In the east, the Second Army had withdrawn its left flank, to face north between Nancy and Toul; the First and Second Armies had slowed the advance of the German 7th and 6th Armies west of St. Dié and east of Nancy by 4 September. There was a gap between the left of the Second Army and the right of the Third Army at Verdun, which faced north-west, on a line towards Revigny, against the Fifth Army advance west of the Meuse between Varennes and Sainte-Menehould. The Fourth Army had withdrawn to Sermaize, westwards to the Marne at Vitry-le-François and crossed the river to Sompons, against the German 4th Army, which had advanced from Rethel to Suippes and the west of Châlons. The new French Ninth Army held a line from Mailly against the German 3rd Army, which had advanced from Mézières, over the Vesle and the Marne west of Chalons. The Second Army had advanced from Marle on the Serre, across the Aisne and the Vesle, between Reims and Fismes to Montmort, north of the junction of the French 9th and 5th Armies at Sézanne.

The Fifth Army and the BEF had withdrawn south of the Oise, Serre, Aisne, and Ourq, pursued by the German 2nd Army on a line from Guise to Laon, Vailly, and Dormans and by the 1st Army from Montdidier, towards Compiègne and then south-east towards Montmirail.

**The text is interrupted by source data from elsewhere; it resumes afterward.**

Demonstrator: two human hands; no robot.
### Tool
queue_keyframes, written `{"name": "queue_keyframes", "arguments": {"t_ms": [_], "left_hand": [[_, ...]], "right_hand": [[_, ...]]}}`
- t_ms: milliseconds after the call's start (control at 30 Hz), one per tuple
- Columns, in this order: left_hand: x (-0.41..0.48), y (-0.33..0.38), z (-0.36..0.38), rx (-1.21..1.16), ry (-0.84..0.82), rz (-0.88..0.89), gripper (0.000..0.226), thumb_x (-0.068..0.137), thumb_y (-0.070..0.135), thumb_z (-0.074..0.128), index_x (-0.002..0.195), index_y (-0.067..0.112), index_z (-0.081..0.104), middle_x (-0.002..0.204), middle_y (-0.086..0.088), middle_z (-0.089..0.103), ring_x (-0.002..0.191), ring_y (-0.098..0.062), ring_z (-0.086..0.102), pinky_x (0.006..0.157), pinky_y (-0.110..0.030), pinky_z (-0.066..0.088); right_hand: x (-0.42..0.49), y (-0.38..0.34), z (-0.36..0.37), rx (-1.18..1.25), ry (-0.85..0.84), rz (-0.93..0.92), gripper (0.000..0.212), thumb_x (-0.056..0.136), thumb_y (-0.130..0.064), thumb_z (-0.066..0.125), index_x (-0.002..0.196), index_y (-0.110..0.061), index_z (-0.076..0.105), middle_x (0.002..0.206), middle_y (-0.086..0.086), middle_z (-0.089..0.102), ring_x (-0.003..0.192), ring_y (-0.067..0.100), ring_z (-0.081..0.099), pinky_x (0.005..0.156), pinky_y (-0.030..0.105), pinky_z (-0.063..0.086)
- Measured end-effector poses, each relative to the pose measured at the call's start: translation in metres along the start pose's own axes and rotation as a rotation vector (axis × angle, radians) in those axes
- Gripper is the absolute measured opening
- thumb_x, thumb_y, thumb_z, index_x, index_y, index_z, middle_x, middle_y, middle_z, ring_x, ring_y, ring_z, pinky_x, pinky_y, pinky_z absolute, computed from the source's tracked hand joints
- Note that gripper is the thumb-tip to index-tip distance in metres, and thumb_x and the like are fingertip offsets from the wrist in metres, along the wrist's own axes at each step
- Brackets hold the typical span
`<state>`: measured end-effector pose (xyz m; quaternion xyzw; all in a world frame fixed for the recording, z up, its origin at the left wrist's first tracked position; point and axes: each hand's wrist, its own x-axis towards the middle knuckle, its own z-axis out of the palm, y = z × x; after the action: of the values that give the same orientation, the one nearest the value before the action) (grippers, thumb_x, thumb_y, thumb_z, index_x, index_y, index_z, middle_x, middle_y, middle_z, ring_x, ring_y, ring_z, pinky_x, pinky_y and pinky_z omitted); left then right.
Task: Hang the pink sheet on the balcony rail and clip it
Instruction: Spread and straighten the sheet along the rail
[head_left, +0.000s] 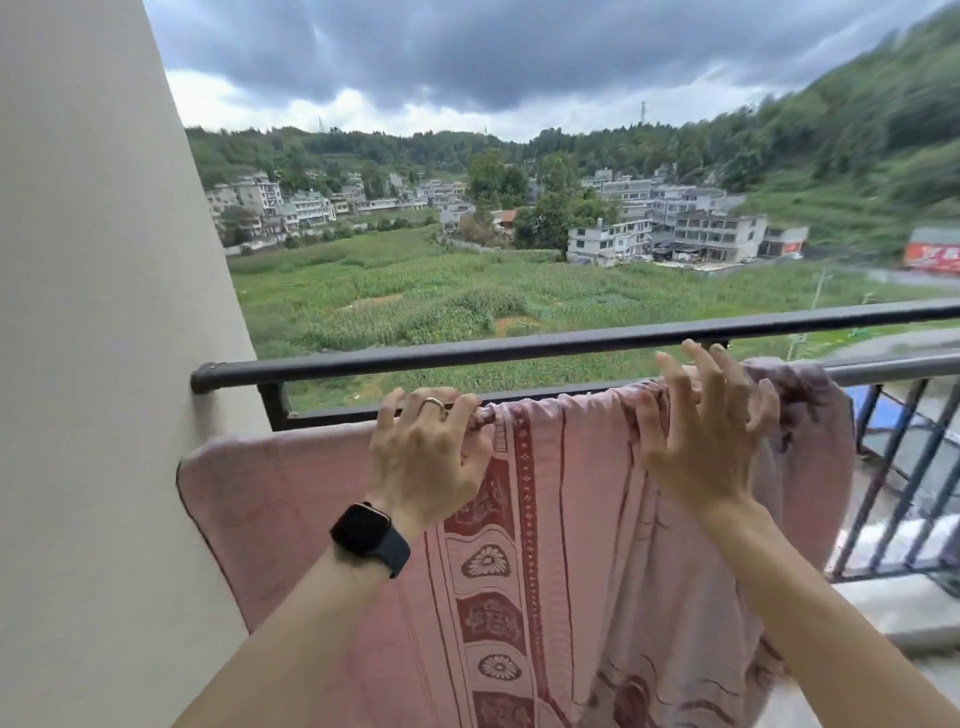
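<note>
A pink sheet (571, 519) with dark red patterned bands hangs draped over the lower balcony rail (893, 371). My left hand (426, 457), with a ring and a black watch, grips the bunched top edge of the sheet at the rail. To its right, my right hand (706, 436) has its fingers spread and half curled over the top fold of the sheet; whether it pinches the cloth is unclear. No clip is in sight.
A thick black round bar (467, 353) runs across above and beyond the draped rail. A cream wall (104, 312) closes off the left. Black vertical railing bars (883, 467) stand at the right, with the balcony ledge (909, 608) below them.
</note>
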<state>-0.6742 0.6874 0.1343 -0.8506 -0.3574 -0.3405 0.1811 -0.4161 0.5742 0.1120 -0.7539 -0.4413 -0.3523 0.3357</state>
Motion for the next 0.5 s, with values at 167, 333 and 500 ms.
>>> {"name": "queue_keyframes", "arguments": {"t_ms": [167,333,500], "left_hand": [[0.009,0.029,0.014,-0.016,-0.024,-0.137,0.044,0.096,0.051,0.035,0.112,0.023,0.064,0.087,-0.003,0.072,0.086,-0.025,0.064,0.088,-0.041,0.040],[0.002,0.009,0.015,0.032,0.032,-0.253,0.060,0.098,0.055,0.022,0.105,0.016,0.067,0.076,-0.010,0.070,0.079,-0.030,0.064,0.081,-0.043,0.042],[0.003,0.004,0.009,0.098,0.015,-0.273,0.063,0.097,0.054,0.020,0.101,0.014,0.069,0.082,-0.016,0.070,0.081,-0.035,0.062,0.077,-0.046,0.042]], "right_hand": [[0.026,0.069,0.003,0.046,-0.030,-0.285,0.041,0.100,-0.050,0.041,0.105,-0.019,0.067,0.111,0.010,0.057,0.100,0.031,0.052,0.087,0.050,0.042],[0.071,0.119,-0.003,0.084,0.042,-0.242,0.034,0.103,-0.035,0.048,0.089,-0.008,0.062,0.087,0.012,0.058,0.078,0.030,0.056,0.062,0.038,0.045],[0.072,0.206,-0.019,0.012,-0.049,0.114,0.043,0.101,-0.042,0.037,0.096,-0.010,0.066,0.103,0.013,0.058,0.102,0.032,0.045,0.086,0.044,0.033]]}}
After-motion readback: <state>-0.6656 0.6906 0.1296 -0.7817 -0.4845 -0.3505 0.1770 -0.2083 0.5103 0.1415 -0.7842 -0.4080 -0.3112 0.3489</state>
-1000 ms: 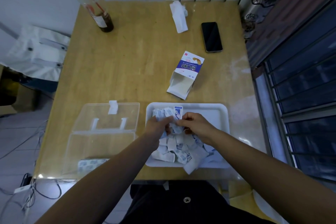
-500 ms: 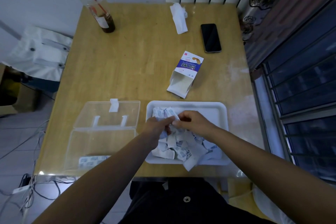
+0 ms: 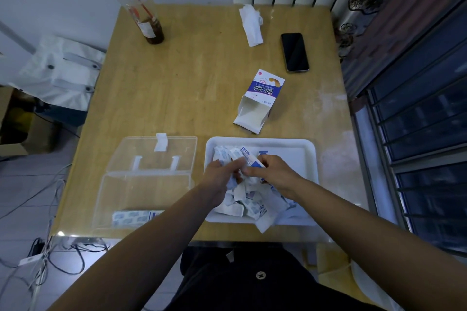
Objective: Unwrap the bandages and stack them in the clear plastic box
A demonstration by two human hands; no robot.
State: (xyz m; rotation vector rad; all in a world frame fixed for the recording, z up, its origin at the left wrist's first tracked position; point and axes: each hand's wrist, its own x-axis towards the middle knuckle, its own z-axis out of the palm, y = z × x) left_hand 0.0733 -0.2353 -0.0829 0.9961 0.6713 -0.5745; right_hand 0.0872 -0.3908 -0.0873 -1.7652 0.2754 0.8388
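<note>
Hands meet over the white tray point(image 3: 298, 156): the left hand point(image 3: 222, 175) and the right hand point(image 3: 276, 174) both pinch one wrapped bandage point(image 3: 250, 159) with curled fingers, above a pile of wrappers point(image 3: 249, 206). Its wrapper seems partly opened, but this is too small to say surely. Just left of the tray stands the clear plastic box point(image 3: 146, 192), lid open, with a few bandages point(image 3: 131, 217) at its near side. A carton point(image 3: 260, 101) lies behind the tray.

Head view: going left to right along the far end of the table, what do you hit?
plastic cup with red straw → crumpled white tissue → black phone
</note>
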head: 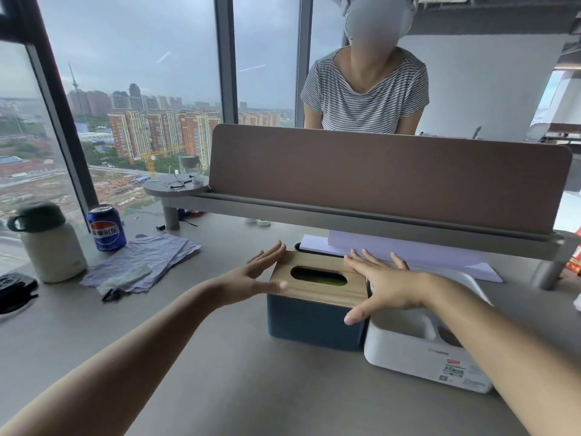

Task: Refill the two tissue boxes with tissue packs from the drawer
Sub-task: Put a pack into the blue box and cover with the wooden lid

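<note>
Hands, left (251, 275) and right (386, 284), spread open flanking wooden-lidded blue tissue box (314, 319) showing green inside, gripping nothing.

The blue tissue box (314, 322) is taken as landmark. Its right side is blocked by a white box (418, 357) standing against it. Behind it, passage is closed low by a shelf (361, 217) and divider panel (386, 174). Bare desk (220, 357) is left free in front and leftward, as far as crumpled papers (147, 262), a can (107, 228) and a flask (50, 243).
</note>
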The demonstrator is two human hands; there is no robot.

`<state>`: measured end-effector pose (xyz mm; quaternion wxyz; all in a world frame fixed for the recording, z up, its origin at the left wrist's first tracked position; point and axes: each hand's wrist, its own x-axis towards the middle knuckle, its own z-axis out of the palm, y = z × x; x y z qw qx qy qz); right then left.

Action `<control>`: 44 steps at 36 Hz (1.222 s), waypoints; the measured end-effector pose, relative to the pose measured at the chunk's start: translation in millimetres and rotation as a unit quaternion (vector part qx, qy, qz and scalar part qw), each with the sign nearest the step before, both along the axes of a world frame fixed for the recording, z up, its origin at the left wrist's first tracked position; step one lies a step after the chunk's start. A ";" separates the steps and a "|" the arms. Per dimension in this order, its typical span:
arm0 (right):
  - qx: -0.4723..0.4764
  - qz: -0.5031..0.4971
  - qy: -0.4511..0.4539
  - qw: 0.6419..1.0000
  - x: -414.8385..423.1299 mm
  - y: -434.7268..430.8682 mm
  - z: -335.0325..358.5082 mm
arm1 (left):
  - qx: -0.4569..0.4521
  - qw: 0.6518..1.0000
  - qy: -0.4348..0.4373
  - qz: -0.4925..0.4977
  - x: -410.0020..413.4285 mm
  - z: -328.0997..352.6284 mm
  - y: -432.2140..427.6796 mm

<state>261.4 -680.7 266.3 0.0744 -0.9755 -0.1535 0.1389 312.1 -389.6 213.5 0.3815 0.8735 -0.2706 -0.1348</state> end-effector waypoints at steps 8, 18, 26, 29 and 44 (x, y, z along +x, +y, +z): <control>0.000 -0.011 -0.031 0.999 -5.1 11.7 -2.8 | -0.094 0.995 0.004 0.040 -2.5 -18.0 -2.5; 0.000 -0.021 -0.004 1.000 -7.0 11.9 -3.9 | -0.078 0.996 0.046 0.010 5.0 -6.9 -8.4; -0.028 -0.032 -0.042 0.998 -7.0 15.3 2.5 | 0.106 0.980 -0.139 0.095 4.3 21.6 -16.8; -0.026 -0.027 -0.049 0.998 -5.1 16.3 7.7 | 0.110 0.980 -0.134 0.100 4.9 25.4 -30.5; -0.040 -0.016 -0.049 0.998 -3.9 11.9 8.8 | 0.051 0.977 -0.164 0.126 25.0 -0.8 -43.2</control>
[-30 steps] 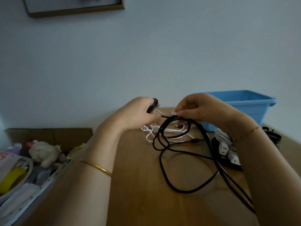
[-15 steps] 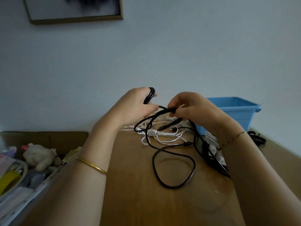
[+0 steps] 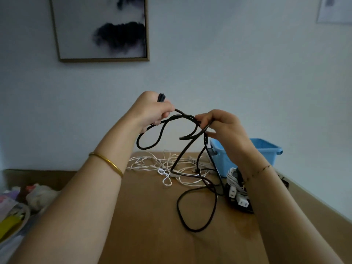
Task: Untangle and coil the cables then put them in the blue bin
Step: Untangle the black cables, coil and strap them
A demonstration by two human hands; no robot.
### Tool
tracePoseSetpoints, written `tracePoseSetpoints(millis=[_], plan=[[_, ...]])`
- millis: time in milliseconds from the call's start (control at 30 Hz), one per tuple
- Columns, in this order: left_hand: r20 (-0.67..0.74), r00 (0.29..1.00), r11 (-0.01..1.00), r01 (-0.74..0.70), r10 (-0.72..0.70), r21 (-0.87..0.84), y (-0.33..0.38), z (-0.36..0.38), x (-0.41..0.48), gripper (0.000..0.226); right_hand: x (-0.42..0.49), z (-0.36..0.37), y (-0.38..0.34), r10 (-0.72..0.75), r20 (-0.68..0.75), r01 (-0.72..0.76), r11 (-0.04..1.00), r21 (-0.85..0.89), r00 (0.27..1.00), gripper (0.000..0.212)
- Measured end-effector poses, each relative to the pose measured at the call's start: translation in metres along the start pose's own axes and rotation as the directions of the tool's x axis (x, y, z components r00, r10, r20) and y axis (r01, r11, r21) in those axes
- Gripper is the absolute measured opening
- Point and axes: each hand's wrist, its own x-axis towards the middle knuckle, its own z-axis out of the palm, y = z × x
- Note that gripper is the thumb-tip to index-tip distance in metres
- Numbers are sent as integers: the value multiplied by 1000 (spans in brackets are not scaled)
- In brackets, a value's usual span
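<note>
Both hands hold a long black cable (image 3: 197, 210) raised above the wooden table (image 3: 148, 216). My left hand (image 3: 152, 111) is closed on a few coiled turns of it, a loop hanging below the fist. My right hand (image 3: 222, 126) pinches the strand just to the right. The rest of the black cable drops to the table in a wide loop. A tangle of thin white cable (image 3: 167, 164) lies at the table's far end. The blue bin (image 3: 266, 151) stands at the far right, partly behind my right forearm.
A bundle of white and black cords with white plugs (image 3: 238, 193) lies in front of the bin. A cardboard box (image 3: 38, 176) and a tray of toys and clutter (image 3: 17, 208) sit left of the table. A framed picture (image 3: 102, 29) hangs on the wall.
Both hands have risen well above the table with the black cable, pulling more of it up. The loop on the table has shrunk. The view has tilted upward.
</note>
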Motion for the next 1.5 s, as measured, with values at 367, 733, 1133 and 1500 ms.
tracePoseSetpoints(millis=[367, 733, 1133, 1500], plan=[[-398, 899, 907, 0, -184, -420, 25, -29, -3, 31, -16, -13, 60, 347, -217, -405, 840, -360, 912, 30], [-283, 958, 997, -56, 37, -60, 5, -4, -2, 12, -7, 2, 52, 256, -87, -226, 590, -775, 963, 18], [-86, 993, 975, 57, -77, -214, -7, 31, -8, 30, 6, 61, 25, 19, 10, -18, 986, -168, 1000, 11], [-376, 921, 932, 225, -108, 285, -47, 6, -1, 24, -11, 41, 32, 208, -441, -84, 955, 285, 873, 40]])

French garrisons were besieged at Metz, Thionville, Longwy, Montmédy, and Maubeuge. The Belgian army was invested at Antwerp in the National Redoubt and Belgian fortress troops continued the defence of the Liège forts. The Military governor of Paris, General Joseph Gallieni, was tasked with the defence of the city.

Plans

In the first days of September, the final decisions were made that were to directly create the circumstances for the Battle of the Marne. On 2 September Moltke issued a Grand Directive changing the order of battle for the German attack. Moltke ordered that Paris would now be bypassed and the sweep intended to encircle the city would now seek to entrap the French forces between Paris and Verdun. To accomplish this, the 2nd Army would become the primary striking force with the 1st Army (Alexander von Kluck) following in echelon to protect the flank. At the time of this Grand Directive, Moltke based his decision on an intercepted radio transmission from the 2nd Army to the 1st Army describing the Entente retreating across the Marne. On the eve of this most important battle, Moltke had requested situation reports from the 1st Army on 1 September but received none. Both armies on the western flank had been depleted by the march and August battles. Moltke chose to reinforce the opposite wing that was attacking fortifications in the region near Verdun and Nancy.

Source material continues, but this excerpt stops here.